Définir le modèle d’exploitation des spectacles immersifs
G. N. – La vraie contrainte aujourd’hui pour le cinéma immersif, c’est l’absence de lieu adapté. Il y a une double dynamique existante en France : soit le circuit des expositions, en réalité prévu plusieurs années à l’avance, soit les lieux culturels avec une programmation accueillant des événements sur quelques jours ou semaines. Dans les deux cas, c’est très difficile de débarquer avec nos équipes pour tout révolutionner, sur une grosse période. Notre pari a été de trouver un lieu abandonné, voué à la réhabilitation et susceptible de nous accueillir sur plusieurs mois. C’est le cas à Montreuil (93), même si cela nous a obligés à tout installer, même l’électricité ou obtenir des autorisations administratives spécifiques. Finalement, nous avons les contraintes d’un lieu pérenne, sans les avantages (comme les subventions d’un lieu culturel classique en cas de bail classique).

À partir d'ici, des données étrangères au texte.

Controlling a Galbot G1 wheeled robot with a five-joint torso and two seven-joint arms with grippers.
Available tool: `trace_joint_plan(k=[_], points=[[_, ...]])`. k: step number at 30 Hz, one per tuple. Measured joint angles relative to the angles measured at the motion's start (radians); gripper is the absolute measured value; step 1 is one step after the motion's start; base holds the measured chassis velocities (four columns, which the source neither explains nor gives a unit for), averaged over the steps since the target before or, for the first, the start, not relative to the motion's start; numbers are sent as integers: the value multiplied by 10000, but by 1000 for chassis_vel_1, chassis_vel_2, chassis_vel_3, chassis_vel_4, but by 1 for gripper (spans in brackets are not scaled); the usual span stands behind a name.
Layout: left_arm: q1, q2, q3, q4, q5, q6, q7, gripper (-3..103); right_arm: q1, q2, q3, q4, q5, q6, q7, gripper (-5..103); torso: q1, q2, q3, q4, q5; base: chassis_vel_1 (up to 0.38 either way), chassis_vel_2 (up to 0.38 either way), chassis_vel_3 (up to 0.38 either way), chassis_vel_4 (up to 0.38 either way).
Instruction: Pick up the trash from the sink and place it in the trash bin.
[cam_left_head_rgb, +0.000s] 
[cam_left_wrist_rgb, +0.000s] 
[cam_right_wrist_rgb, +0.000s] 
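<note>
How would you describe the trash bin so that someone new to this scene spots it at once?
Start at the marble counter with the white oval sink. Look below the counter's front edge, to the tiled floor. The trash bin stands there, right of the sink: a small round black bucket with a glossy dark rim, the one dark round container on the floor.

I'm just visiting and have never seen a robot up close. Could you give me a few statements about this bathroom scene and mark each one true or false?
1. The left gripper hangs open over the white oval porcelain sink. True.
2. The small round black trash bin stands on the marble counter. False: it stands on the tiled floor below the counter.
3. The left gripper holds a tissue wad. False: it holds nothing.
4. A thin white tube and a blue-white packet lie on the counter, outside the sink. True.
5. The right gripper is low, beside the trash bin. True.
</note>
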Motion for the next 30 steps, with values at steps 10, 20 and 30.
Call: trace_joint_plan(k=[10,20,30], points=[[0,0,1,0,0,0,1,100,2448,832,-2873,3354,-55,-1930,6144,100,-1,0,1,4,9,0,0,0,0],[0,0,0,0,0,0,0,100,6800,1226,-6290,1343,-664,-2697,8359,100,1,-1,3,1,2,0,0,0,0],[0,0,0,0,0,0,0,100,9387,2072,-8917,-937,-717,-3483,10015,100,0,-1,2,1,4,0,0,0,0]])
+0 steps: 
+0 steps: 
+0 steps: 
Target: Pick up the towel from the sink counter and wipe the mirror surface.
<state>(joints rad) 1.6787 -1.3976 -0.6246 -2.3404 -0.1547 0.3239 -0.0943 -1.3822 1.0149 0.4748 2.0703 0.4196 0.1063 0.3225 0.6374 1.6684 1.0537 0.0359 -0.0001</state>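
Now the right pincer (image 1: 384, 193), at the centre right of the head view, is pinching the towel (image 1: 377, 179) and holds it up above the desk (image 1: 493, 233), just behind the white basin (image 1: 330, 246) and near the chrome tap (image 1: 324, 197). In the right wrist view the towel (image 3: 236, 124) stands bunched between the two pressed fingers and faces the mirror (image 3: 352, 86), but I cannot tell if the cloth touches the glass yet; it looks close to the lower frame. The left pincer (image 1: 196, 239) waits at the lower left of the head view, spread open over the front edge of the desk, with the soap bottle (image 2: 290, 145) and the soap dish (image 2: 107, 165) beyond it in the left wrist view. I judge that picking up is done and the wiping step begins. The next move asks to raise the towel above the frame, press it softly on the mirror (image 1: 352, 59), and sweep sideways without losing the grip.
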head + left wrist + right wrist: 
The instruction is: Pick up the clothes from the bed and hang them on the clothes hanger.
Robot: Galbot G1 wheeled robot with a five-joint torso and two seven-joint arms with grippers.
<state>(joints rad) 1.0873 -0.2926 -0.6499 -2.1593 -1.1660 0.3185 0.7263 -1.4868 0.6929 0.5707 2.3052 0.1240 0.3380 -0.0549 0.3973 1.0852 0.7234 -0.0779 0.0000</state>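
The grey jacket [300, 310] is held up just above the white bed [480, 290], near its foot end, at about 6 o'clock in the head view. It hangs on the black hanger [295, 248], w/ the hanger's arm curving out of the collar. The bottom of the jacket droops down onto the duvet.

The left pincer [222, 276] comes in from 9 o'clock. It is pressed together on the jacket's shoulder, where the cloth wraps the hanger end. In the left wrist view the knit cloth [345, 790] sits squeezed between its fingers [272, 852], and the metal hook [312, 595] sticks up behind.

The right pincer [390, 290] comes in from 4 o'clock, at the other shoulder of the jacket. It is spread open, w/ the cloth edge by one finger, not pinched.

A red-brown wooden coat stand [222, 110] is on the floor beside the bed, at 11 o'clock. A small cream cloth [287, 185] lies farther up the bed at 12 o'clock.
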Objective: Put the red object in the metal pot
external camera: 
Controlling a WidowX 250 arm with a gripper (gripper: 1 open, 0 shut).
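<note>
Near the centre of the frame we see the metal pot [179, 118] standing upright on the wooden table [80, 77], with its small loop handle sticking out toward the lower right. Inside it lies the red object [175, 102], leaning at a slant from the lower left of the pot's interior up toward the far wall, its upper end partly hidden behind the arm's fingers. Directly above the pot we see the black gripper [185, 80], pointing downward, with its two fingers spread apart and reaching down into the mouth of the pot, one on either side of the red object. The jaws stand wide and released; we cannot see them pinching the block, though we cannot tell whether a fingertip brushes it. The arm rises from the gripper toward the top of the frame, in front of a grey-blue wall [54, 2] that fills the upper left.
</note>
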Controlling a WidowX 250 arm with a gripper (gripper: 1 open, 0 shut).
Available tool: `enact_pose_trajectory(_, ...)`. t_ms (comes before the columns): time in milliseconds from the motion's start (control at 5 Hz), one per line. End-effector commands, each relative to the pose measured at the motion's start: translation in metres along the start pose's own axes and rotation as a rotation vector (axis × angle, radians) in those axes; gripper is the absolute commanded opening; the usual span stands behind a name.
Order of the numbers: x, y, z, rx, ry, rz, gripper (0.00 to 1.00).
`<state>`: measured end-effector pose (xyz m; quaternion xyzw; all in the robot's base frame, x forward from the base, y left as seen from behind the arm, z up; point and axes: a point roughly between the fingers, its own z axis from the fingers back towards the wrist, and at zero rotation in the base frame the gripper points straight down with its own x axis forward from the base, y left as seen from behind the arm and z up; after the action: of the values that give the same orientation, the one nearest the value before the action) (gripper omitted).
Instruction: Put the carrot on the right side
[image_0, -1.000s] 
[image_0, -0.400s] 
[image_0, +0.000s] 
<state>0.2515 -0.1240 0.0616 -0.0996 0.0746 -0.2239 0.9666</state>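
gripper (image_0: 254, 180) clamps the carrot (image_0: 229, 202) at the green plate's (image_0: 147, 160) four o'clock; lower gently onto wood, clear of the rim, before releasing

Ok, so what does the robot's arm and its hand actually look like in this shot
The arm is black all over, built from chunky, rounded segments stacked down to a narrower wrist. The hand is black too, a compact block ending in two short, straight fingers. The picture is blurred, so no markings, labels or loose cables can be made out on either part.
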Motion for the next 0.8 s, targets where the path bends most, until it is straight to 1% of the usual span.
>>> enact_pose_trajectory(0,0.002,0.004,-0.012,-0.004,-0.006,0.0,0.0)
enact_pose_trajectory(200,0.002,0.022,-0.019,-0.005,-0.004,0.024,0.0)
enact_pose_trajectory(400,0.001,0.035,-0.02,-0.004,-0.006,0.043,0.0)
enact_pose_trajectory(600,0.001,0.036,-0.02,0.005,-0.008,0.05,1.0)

G. N. – Et sur ce point, nous avons noté l’enthousiasme des élus locaux, des mairies, pour dynamiser leur commune. Mais c’est au niveau législatif qu’il faudrait intervenir pour envisager les cas spécifiques de spectacles artistiques hors les murs, et des soutiens spécifiques. Sans compter la dynamique immobilière qui peut handicaper notre business model… Il faut pouvoir discuter avec les promoteurs pour que notre arrivée se fasse sans briser notre potentiel. Sur ce point nous avons eu la chance de rencontrer Alios Développement, un promoteur immobilier qui a bien compris la situation et nous a accueilli à Montreuil. Tout cela est ensuite une question de volonté politique, et le bon exemple est la signature par la mairie de Paris en 2022 de la charte pour le développement de projets d’urbanisme temporaire et transitoire (lien). On peut aussi envisager d’autres modèles plus mobiles (courte durée,…) pour se rapprocher des établissements culturels.
G. N. – Notre enjeu suivant, c’est la circulation de nos spectacles et le prix moyen du ticket. Là-aussi le format de nos spectacles ne nous permet pas d’obtenir de subvention pour nous aider. De plus, notre public est pour l’instant essentiellement parisien – sans qu’un lieu à Paris même existe dans des loyers accessibles. On regarde inversement vers les villes françaises pour nous développer, mais aussi vers un réseau de villes européennes. On aimerait faire vivre le projet au niveau national. Et évidemment développer de nouvelles expériences à côté de TERMINATOR 2 : NO FATE, des choses plus liées au numérique. Sans oublier que TERMINATOR 2 : NO FATE évolue de soirée en soirée, et nous améliorons le spectacle à chaque représentation – comme toute œuvre de théâtre.